African popular music, like African traditional music, is vast and varied. Most contemporary genres of African popular music build on cross-pollination with western popular music. Many genres of popular music like blues, jazz, salsa, zouk, and rumba derive to varying degrees on musical traditions from Africa, taken to the Americas by African slaves. These rhythms and sounds have subsequently been adapted by newer genres like rock, and rhythm and blues. Likewise, African popular music has adopted elements, particularly the musical instruments and recording studio techniques of western music.

Afropop[edit]

Afropop (also spelled Afro-Pop or Afro Pop) is a term sometimes used to refer to contemporary African pop music. The term does not refer to a specific style or sound,[1] but is used as a general term for African popular music.

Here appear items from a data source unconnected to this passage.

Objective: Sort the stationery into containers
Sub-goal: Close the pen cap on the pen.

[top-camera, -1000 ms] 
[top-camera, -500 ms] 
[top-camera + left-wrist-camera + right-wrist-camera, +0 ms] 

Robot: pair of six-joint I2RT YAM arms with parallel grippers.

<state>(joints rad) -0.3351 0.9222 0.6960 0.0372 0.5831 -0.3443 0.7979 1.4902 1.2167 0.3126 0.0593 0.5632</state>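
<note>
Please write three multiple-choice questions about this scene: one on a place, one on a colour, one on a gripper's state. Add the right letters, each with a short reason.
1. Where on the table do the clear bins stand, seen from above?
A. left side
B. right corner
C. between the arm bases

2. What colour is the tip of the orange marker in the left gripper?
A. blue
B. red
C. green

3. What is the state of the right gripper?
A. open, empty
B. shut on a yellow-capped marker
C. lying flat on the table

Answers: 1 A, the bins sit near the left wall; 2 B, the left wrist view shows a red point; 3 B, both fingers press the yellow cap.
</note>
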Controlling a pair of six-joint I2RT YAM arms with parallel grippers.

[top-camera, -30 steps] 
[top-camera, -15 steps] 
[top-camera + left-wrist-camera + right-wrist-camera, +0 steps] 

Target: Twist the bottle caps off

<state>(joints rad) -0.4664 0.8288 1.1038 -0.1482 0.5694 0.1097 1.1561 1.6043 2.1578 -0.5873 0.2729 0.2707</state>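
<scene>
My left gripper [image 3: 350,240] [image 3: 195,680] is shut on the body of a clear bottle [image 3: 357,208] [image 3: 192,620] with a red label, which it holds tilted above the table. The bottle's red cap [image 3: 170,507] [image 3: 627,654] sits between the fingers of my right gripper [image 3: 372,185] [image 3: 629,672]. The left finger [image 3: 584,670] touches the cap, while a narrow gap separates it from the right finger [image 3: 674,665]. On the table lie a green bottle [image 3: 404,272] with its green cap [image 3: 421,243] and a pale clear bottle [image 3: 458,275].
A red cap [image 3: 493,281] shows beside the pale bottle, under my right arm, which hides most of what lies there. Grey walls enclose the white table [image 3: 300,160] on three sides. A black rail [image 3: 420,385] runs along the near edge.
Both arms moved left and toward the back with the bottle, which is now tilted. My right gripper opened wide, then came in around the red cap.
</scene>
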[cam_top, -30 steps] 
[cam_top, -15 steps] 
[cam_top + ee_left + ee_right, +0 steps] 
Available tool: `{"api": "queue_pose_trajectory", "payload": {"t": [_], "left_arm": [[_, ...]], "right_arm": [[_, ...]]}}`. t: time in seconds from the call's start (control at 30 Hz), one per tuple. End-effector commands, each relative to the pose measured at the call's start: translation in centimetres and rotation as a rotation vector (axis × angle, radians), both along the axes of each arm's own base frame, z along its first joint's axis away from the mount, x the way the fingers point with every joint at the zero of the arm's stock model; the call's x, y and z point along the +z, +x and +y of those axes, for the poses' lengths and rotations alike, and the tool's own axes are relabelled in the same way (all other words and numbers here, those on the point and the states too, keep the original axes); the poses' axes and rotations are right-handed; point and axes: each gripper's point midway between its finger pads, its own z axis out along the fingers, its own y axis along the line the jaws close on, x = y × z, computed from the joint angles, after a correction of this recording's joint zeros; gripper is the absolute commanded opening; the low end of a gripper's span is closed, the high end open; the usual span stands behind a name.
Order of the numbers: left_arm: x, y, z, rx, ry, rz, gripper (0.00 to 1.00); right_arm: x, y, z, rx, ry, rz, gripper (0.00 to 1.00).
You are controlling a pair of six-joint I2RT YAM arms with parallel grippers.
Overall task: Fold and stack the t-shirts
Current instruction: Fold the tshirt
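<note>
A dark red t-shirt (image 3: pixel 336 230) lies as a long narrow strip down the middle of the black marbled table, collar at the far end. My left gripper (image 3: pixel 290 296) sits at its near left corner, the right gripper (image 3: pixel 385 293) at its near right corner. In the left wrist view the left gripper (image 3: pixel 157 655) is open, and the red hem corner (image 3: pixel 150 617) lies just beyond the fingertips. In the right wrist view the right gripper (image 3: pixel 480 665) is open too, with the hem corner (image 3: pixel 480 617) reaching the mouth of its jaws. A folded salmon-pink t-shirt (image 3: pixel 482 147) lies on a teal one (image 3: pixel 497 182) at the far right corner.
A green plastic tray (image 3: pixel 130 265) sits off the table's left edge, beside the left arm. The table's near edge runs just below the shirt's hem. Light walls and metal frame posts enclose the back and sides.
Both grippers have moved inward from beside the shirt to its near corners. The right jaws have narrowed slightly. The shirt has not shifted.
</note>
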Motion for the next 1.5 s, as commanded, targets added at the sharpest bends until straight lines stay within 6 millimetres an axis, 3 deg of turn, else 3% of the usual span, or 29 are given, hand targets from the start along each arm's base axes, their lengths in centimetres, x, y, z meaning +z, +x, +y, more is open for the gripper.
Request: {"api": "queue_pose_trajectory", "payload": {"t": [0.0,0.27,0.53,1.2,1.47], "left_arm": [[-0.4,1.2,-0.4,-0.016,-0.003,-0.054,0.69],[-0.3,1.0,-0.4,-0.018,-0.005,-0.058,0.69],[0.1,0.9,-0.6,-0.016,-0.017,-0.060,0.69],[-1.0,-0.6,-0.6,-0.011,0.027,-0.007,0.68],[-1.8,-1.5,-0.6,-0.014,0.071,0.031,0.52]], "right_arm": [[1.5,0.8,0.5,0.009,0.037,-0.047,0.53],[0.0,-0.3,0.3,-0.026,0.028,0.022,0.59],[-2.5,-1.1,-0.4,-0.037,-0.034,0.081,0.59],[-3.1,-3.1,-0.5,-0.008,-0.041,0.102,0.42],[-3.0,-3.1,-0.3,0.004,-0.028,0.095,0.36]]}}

Miriam Makeba, one of the famous singers to emerge from the African continent is often credited with being instrumental to Afropop's rapid growth, particularly during the 1960s.[2] Most of her songs revolved around the notions of freedom and equality.[3][4] William Ruhlmann of AllMusic, while reviewing Makeba's debut eponymous album described her as a "black singer with an exotic, folk-based repertoire who could translate her music into a sophisticated club act."[5] Her first major breakthrough in the United States came in 1967, when "Pata Pata" reached No. 12 on the U.S. Billboard charts. She has been identified as the Empress of African Song, Mama Africa and the Mother of Afropop.[6]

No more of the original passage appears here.